→ **Problem requirements**
Can you print every record below exactly as written?

########################################

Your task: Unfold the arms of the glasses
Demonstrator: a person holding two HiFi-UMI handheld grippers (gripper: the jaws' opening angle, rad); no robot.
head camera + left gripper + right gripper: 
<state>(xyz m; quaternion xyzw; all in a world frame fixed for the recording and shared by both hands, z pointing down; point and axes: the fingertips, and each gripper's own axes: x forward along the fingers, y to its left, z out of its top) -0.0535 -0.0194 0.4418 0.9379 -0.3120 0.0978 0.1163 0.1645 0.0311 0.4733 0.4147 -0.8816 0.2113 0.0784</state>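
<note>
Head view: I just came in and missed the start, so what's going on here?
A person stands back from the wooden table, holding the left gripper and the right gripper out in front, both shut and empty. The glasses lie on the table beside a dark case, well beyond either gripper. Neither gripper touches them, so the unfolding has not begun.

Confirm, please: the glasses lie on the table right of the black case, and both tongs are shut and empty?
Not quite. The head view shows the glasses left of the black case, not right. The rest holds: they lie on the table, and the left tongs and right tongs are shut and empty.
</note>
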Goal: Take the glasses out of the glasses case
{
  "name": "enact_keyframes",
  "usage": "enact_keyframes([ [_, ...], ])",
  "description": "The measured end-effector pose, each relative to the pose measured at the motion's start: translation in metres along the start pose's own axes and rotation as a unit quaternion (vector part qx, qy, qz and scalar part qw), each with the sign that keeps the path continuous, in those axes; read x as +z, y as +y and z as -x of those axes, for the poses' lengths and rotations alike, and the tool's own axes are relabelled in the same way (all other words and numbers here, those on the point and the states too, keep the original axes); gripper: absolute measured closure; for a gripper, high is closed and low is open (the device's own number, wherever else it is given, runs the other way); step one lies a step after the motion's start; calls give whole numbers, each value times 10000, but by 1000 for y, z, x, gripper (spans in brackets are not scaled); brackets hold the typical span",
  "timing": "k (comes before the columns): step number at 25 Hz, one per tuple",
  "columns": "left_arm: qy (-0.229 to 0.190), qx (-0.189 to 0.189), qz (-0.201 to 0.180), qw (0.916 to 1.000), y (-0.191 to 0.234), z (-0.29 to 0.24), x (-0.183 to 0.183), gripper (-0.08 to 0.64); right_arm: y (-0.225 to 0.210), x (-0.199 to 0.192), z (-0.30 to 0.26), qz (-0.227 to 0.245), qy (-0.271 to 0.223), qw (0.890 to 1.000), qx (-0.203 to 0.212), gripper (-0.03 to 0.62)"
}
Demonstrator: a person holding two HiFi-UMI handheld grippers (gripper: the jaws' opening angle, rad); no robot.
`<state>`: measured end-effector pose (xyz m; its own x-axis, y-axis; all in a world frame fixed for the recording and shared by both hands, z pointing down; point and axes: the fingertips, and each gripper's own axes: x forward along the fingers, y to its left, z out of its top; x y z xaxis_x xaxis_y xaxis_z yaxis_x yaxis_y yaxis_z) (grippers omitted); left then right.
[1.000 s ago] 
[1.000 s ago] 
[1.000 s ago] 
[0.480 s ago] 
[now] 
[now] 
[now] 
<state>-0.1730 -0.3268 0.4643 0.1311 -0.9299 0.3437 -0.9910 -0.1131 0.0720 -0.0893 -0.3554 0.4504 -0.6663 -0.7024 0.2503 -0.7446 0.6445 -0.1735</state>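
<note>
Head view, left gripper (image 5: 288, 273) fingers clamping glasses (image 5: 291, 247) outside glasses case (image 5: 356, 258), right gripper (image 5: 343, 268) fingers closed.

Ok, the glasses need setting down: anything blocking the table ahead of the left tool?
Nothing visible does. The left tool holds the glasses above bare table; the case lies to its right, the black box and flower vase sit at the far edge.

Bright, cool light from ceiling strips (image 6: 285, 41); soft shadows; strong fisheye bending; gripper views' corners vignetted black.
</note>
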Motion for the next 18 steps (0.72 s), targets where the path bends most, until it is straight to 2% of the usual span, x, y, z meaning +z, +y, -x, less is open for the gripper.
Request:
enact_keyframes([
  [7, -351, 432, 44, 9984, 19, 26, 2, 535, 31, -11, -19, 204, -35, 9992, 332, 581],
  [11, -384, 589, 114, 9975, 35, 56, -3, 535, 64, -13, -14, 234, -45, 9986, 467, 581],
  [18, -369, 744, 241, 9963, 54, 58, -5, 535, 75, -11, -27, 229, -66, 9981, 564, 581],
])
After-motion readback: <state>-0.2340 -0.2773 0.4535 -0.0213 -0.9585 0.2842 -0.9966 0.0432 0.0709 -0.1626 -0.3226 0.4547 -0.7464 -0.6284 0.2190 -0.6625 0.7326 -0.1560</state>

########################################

→ **Problem solution**
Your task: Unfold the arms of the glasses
Demonstrator: a person holding two HiFi-UMI handheld grippers (gripper: the jaws' opening angle, rad); no robot.
head camera + left gripper + right gripper: 
<state>(xyz m; quaternion xyzw; all in a world frame fixed for the recording and shared by both hands, z pointing down; point and axes: the fingertips, and each gripper's own axes: x forward along the fingers, y to its left, z out of its top) -0.0535 -0.0194 0.4418 0.9379 -0.3120 0.0978 0.1163 0.1645 0.0311 0.4733 0.4147 -0.8816 0.2113 0.0784</state>
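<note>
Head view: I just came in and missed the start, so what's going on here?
A person stands back from the wooden table, holding the left gripper and the right gripper out in front, both shut and empty. The glasses lie on the table beside a dark case, well beyond either gripper. Neither gripper touches them, so the unfolding has not begun.

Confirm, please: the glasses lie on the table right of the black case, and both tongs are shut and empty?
Not quite. The head view shows the glasses left of the black case, not right. The rest holds: they lie on the table, and the left tongs and right tongs are shut and empty.
</note>
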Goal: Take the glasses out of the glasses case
{
  "name": "enact_keyframes",
  "usage": "enact_keyframes([ [_, ...], ])",
  "description": "The measured end-effector pose, each relative to the pose measured at the motion's start: translation in metres along the start pose's own axes and rotation as a unit quaternion (vector part qx, qy, qz and scalar part qw), each with the sign that keeps the path continuous, in those axes; read x as +z, y as +y and z as -x of those axes, for the poses' lengths and rotations alike, and the tool's own axes are relabelled in the same way (all other words and numbers here, those on the point and the states too, keep the original axes); gripper: absolute measured closure; for a gripper, high is closed and low is open (the device's own number, wherever else it is given, runs the other way); step one lies a step after the motion's start; calls give whole numbers, each value times 10000, but by 1000 for y, z, x, gripper (spans in brackets are not scaled); brackets hold the typical span",
  "timing": "k (comes before the columns): step number at 25 Hz, one per tuple",
  "columns": "left_arm: qy (-0.229 to 0.190), qx (-0.189 to 0.189), qz (-0.201 to 0.180), qw (0.916 to 1.000), y (-0.191 to 0.234), z (-0.29 to 0.24), x (-0.183 to 0.183), gripper (-0.08 to 0.64); right_arm: y (-0.225 to 0.210), x (-0.199 to 0.192), z (-0.30 to 0.26), qz (-0.227 to 0.245), qy (-0.271 to 0.223), qw (0.890 to 1.000), qx (-0.203 to 0.212), gripper (-0.03 to 0.62)"
}
Demonstrator: a person holding two HiFi-UMI handheld grippers (gripper: the jaws' opening angle, rad); no robot.
`<state>`: measured end-effector pose (xyz m; its own x-axis, y-axis; all in a world frame fixed for the recording and shared by both hands, z pointing down; point and axes: the fingertips, and each gripper's own axes: x forward along the fingers, y to its left, z out of its top; x y z xaxis_x xaxis_y xaxis_z yaxis_x yaxis_y yaxis_z) (grippers omitted); left then right.
[1.000 s ago] 
[1.000 s ago] 
[1.000 s ago] 
[0.480 s ago] 
[now] 
[now] 
[now] 
<state>-0.1730 -0.3268 0.4643 0.1311 -0.9299 0.3437 -0.9910 -0.1131 0.0720 -0.0893 -0.3554 0.4504 -0.6663 -0.7024 0.2503 -0.7446 0.6445 -0.1735</state>
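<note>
Head view, left gripper (image 5: 288, 273) fingers clamping glasses (image 5: 291, 247) outside glasses case (image 5: 356, 258), right gripper (image 5: 343, 268) fingers closed.

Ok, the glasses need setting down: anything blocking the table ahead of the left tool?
Nothing visible does. The left tool holds the glasses above bare table; the case lies to its right, the black box and flower vase sit at the far edge.

Bright, cool light from ceiling strips (image 6: 285, 41); soft shadows; strong fisheye bending; gripper views' corners vignetted black.
</note>
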Motion for the next 18 steps (0.72 s), targets where the path bends most, until it is straight to 2% of the usual span, x, y, z meaning +z, +y, -x, less is open for the gripper.
Request:
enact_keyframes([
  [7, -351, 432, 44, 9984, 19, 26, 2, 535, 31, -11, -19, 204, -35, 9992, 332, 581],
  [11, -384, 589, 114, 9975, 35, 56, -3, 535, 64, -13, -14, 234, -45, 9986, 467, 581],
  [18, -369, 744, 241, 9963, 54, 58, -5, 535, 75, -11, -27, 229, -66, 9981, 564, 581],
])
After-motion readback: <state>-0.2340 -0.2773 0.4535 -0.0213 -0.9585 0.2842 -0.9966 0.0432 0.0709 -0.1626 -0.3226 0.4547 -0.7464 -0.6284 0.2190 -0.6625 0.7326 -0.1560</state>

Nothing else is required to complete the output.